◆ **What the task asks**:
From the entries below, work out how many lines contain the string "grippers"; answer with the number alone.

◆ **Data for processing**:
───
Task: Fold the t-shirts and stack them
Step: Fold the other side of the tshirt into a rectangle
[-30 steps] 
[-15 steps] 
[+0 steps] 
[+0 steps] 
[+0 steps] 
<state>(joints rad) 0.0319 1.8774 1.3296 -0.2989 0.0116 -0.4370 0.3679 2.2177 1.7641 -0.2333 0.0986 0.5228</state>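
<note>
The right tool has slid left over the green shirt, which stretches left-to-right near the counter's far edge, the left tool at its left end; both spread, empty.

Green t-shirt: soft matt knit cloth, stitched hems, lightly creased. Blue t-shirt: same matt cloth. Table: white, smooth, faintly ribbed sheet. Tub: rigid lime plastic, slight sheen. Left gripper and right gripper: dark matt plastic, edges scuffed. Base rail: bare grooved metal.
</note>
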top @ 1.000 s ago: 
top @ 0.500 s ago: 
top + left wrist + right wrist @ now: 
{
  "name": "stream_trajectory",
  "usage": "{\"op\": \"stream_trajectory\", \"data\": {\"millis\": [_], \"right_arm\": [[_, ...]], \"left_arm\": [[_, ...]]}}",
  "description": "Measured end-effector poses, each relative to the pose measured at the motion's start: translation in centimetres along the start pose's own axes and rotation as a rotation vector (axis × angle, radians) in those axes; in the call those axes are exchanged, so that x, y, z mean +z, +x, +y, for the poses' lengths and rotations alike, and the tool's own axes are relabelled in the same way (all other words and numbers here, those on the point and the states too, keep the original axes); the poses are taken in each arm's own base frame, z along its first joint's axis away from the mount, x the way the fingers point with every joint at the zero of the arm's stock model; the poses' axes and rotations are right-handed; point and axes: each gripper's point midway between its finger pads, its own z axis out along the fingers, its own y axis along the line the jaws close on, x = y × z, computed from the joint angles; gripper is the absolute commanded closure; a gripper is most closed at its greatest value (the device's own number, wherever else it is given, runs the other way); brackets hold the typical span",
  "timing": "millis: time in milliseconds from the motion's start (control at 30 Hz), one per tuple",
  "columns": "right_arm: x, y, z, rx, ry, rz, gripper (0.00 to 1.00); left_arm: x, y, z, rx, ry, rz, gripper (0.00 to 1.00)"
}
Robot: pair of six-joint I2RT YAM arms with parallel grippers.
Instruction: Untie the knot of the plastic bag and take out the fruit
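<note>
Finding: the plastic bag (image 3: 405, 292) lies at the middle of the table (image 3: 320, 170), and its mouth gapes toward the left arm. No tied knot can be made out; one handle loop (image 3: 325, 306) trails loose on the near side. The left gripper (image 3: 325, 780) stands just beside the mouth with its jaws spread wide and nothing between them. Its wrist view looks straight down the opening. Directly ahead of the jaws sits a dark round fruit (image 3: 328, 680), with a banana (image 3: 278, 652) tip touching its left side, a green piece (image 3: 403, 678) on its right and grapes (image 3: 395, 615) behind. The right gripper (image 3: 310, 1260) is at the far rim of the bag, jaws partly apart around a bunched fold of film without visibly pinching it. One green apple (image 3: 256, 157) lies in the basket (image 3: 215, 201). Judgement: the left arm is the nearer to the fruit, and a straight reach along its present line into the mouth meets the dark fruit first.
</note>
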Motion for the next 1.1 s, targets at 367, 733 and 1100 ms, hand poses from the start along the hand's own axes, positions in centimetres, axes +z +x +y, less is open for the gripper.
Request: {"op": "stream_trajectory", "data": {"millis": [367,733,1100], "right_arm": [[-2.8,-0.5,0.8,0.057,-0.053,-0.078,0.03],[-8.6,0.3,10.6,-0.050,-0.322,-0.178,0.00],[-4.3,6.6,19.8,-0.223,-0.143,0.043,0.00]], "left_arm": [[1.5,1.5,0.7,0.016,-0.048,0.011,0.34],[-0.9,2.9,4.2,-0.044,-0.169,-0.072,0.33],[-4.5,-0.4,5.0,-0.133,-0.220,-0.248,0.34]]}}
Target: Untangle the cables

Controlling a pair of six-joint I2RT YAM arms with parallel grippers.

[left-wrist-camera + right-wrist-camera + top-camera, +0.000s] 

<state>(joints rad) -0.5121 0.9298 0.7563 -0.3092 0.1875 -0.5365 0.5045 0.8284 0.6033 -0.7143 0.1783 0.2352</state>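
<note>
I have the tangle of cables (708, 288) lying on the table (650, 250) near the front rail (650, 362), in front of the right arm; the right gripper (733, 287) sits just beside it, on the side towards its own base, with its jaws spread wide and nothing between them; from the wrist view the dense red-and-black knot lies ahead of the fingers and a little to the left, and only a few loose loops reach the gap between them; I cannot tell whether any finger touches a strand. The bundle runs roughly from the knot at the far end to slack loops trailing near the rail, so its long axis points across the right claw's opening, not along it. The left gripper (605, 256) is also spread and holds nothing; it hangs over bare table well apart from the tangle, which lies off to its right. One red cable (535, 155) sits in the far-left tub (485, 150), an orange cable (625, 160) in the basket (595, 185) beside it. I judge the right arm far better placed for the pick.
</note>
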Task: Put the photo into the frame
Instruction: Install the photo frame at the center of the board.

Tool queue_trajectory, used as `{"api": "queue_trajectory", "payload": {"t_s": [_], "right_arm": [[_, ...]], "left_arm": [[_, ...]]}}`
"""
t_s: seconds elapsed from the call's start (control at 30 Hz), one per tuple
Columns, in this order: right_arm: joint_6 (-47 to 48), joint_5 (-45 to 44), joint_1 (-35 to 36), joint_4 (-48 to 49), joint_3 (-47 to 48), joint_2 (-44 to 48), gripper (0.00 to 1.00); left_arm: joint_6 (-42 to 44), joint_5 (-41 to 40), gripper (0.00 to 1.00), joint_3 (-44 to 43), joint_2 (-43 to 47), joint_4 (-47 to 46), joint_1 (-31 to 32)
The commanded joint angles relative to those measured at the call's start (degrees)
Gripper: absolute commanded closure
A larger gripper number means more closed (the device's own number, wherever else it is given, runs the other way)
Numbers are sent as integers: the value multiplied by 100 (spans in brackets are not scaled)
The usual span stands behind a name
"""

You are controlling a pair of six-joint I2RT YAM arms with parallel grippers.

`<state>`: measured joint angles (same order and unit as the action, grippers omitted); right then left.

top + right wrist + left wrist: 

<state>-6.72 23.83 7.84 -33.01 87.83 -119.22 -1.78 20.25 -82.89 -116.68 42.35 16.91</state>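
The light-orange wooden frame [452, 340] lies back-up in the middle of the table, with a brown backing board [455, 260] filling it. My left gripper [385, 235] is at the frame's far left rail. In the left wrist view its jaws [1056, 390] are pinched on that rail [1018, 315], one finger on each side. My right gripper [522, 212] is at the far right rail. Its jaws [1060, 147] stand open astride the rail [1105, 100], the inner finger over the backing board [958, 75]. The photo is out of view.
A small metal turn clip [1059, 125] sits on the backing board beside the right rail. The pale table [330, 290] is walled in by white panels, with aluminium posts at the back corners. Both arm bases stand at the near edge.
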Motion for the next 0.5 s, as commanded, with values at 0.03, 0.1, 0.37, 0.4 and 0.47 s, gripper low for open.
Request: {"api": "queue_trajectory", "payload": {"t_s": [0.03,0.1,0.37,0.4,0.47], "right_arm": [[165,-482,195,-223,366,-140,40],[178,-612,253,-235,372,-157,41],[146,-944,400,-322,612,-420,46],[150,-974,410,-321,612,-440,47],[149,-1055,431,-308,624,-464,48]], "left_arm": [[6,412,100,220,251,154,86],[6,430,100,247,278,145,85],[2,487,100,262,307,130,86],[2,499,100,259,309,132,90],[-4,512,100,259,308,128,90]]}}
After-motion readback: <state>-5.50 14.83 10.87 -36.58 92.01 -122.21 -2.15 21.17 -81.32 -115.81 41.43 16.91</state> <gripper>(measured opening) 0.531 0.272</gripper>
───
◆ **Expected answer**:
4